Further training and additional support for coaches, in additon to considering variations to aspects of service delivery may assist in improving engagement and outcomes for participants with mental health conditions. Examining mental health consumers’ experiences when engaging with telephone coaching services would be an important area to address in further research.

Peer Review reports

Cumulative evidence has confirmed an elevated risk of chronic physical health conditions for people with any mental health condition when compared to the general population [1, 2], leading to a substantially reduced life expectancy globally of up to 32 years [3,4,5]. Such conditions, including cardiovascular disease and diabetes, have been linked to modifiable health risk behaviours including smoking, poor nutrition and physical inactivity.
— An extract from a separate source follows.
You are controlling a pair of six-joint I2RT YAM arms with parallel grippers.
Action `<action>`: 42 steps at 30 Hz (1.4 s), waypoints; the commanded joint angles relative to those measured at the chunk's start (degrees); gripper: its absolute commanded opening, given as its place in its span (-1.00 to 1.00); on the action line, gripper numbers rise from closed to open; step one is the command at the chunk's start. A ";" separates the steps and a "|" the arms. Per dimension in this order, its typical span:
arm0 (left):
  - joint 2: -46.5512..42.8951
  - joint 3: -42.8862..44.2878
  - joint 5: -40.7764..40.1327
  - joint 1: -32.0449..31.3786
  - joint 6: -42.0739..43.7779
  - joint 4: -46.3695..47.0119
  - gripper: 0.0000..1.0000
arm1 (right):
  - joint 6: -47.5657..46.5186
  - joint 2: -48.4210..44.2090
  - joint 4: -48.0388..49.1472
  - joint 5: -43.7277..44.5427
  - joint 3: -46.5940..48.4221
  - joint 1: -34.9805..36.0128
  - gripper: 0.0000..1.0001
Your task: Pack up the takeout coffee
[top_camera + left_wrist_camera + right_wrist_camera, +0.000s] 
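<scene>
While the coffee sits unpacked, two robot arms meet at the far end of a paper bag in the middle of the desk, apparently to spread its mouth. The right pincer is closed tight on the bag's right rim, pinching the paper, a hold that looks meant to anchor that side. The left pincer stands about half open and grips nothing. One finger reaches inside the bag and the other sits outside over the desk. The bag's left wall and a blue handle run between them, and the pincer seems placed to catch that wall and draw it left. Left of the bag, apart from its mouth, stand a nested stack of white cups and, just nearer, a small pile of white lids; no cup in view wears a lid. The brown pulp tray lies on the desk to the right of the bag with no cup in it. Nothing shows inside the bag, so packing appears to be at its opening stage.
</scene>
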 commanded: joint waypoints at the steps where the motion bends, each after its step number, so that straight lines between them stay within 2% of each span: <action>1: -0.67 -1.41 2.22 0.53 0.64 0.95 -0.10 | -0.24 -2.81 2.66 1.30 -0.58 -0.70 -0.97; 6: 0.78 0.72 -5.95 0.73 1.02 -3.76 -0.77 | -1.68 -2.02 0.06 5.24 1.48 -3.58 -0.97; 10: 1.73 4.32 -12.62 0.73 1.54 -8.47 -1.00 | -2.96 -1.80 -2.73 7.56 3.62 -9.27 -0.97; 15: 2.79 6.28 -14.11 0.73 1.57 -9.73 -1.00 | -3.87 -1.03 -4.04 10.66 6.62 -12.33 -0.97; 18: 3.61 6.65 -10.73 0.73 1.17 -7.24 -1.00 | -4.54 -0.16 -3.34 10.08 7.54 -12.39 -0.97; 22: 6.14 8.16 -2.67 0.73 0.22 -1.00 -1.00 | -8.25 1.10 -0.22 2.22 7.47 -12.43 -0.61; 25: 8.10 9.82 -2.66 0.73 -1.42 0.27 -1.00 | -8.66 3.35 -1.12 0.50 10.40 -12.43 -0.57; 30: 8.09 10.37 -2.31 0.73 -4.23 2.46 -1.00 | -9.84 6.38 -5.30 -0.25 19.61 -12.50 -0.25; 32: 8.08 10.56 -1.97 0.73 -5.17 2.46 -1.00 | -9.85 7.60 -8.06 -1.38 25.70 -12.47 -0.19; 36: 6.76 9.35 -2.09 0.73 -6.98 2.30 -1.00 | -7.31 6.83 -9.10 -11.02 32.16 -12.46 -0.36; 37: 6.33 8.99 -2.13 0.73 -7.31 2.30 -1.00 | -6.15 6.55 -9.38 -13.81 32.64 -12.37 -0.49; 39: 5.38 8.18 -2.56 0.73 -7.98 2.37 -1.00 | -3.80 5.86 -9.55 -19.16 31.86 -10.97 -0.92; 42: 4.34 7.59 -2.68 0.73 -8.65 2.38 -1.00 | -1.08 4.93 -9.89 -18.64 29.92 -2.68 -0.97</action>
These risk factors have a higher prevalence among people with a mental health condition, with global estimates that up to 70% of people with a mental health condition are not meeting recommended physical activity guidelines, compared to 25% of the general population [6,7,8]. Supporting people with a mental health condition to make changes to their health risk behaviours is an identified policy priority in Australia and internationally [9, 10].
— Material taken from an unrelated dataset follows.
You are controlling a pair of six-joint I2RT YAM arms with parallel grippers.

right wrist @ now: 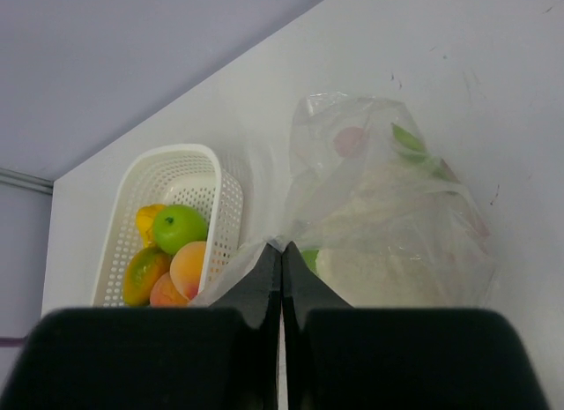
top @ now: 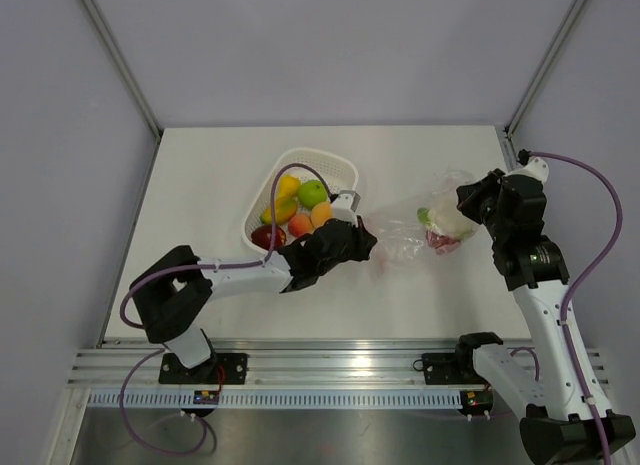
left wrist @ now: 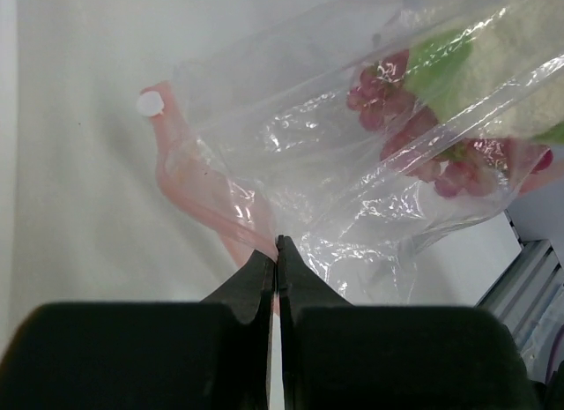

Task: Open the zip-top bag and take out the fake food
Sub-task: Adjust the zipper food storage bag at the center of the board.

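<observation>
Clear crinkly zip-top bag (top: 410, 240) lies on the white desk (top: 200, 205) beside a white perforated basket (top: 320, 153). Left wrist: the left claw (left wrist: 278, 251) is pinched shut on its edge, with dark red fake food (left wrist: 397, 119) inside. Right wrist: the right claw (right wrist: 282, 251) is closed, apparently nipping the film.

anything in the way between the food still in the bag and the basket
Yes. The left gripper, shut on the zip-top bag at its pink-strip end, sits with its wrist between the bag and the white basket. The leafy piece and dark red piece are also wrapped in the bag's plastic.
</observation>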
Telephone services that provide behaviour change support have been found to be effective for the general population. Systematic reviews of health interventions delivered via telephone have found this method of delivery effective in improving health behaviours such as smoking cessation [11], increased physical activity and healthy eating [12],and cost-effective [8] in the general population. When provided as population-level prevention, telephone-delivered services can provide highly accessible expert coaching to improve health risk behaviours, exemplified internationally by Quitlines for smoking cessation [11]. Similarly, The NSW Get Healthy Information and Coaching Service®(GHS) provides free health coaching advice for Australian adults residing in the states of New South Wales, South Australia and Queensland [13]; with those who complete a 6-month coaching program reported to make sustained improvements in healthy eating (fruit and vegetable intake), physical activity and achieving or maintaining a healthy weight [13]. Evidence suggests that the advantages of telephone-delivered services include provision of an easy referral pathway for health professionals [14], and the element of social support provided by coaches who deliver the telephone service; the latter improving the likelihood of successful behaviour change [15].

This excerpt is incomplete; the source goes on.